21-05-2015 17:05  Contribution

 

Le nouveau Ministre des finances se propose de dynamiser la bourse d’Alger : réalité ou utopie, sans la refonte du système financier, telle est l’objet de cette présente contribution

1.-Dans des sorties   médiatiques les P-DG d’Alliance Assurances et NCA Rouiba n’excluent pas de se retirer de la Bourse, estimant que « le système de cotation à la Bourse d’Alger sert beaucoup plus à dévaloriser un titre qu’à le valoriser. Car, l’important pour une bourse fiable est le nombre d’acteurs fiables au niveau de ce marché pour l’instant limité. Imaginez-vous un très beau stade de football pouvant accueillir plus de 200 000 spectateurs sans équipe pour disputer la partie. Les autorités algériennes se sont donc contentées de construire le stade mais sans joueurs. Selon des informations diffusées par l’Agence de presse officielle APS en date du 15 juillet 2012, les ordres traités par le système de négociation de la Bourse d’Alger ont été étendus à une nouvelle gamme, conformément aux recommandations émises par le comité chargé de la réforme des marchés de capitaux, a-t-on appris samedi auprès de la Société de gestion de la bourse des valeurs (SGBV). Il a également été décidé de diffuser sur le site-web de la Bourse d’Alger un état récapitulatif renseignant sur les conditions (cours, volumes) des ordres boursiers non satisfaits afin de permettre aux investisseurs de mieux apprécier les tendances du marché. Parallèlement à ces mesures techniques, des amendements ont été introduits sur le règlement général de la Bourse d’Alger dans le but de réorganiser le marché boursier national par la création de trois compartiments dont un marché principal réservé aux grandes entreprises, un marché dédié aux PME et un troisième marché destiné à la négociation des obligations assimilables du Trésor (OAT).

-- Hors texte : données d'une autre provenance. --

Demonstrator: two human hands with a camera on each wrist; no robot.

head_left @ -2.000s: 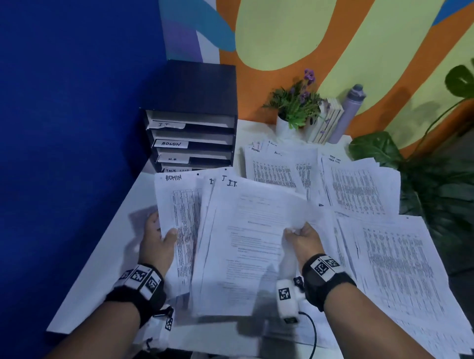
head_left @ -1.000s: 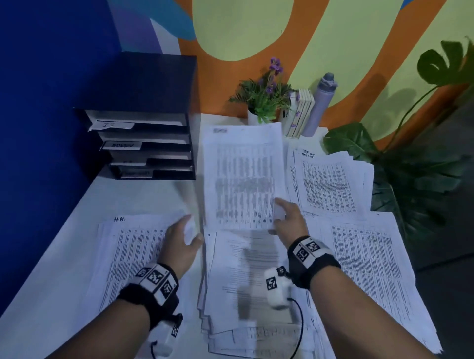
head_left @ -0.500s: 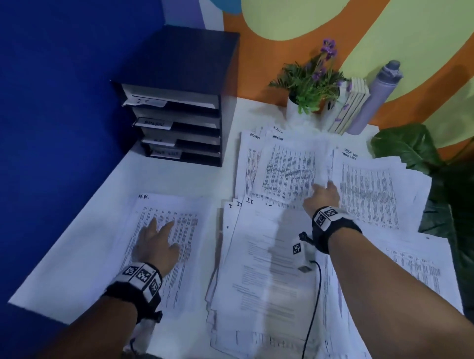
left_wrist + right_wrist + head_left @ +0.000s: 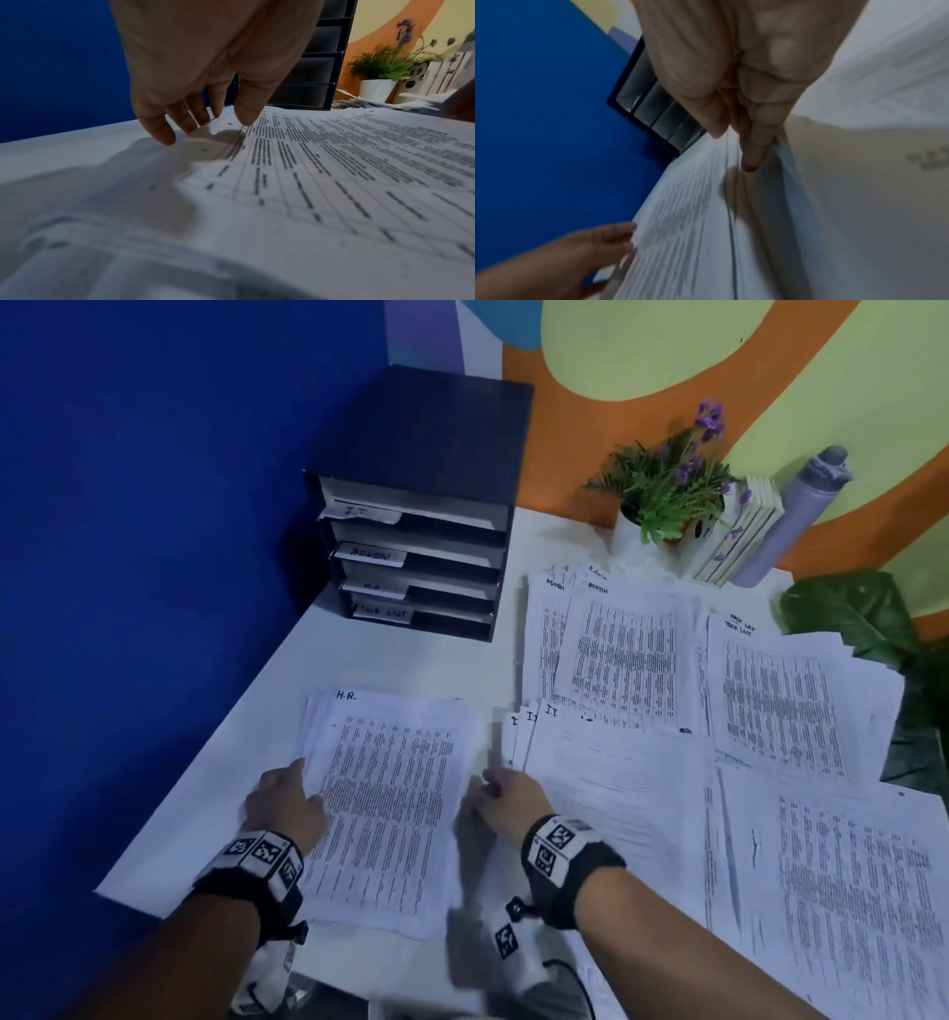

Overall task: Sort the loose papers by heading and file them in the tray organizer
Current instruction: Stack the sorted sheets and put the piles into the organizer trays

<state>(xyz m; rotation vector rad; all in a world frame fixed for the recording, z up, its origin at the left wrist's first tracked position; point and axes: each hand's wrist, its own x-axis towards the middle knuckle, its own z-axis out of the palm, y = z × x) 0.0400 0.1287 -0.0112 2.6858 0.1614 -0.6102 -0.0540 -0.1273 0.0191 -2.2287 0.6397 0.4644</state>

Pourtant, ces mesures superficielles ne s’attaquent pas à l’essentiel et donc il fallait logiquement s’attendre à la  dé-cotation des actions des entreprises cotées en bourse  L’on ne peut dynamiser la Bourse d’Alger s’il n’y a pas d’entreprises productives  majoritaires et  une réelle volonté politique d’une libéralisation maîtrisée,  Cela saurait signifier anarchie, le rôle de l’État régulateur étant stratégique pour lever les contraintes d’environnement à l’initiative des véritables entrepreneurs créateurs de richesses qu’ils soient publics ou privés. Se contenter de contempler le niveau des réserves de change de 178 milliards de dollars au 31/12/2014  est un leurre. Elles ne sont qu’une richesse virtuelle grâce à la rente des hydrocarbures, qu’il s’agit de transformer en richesse réelle.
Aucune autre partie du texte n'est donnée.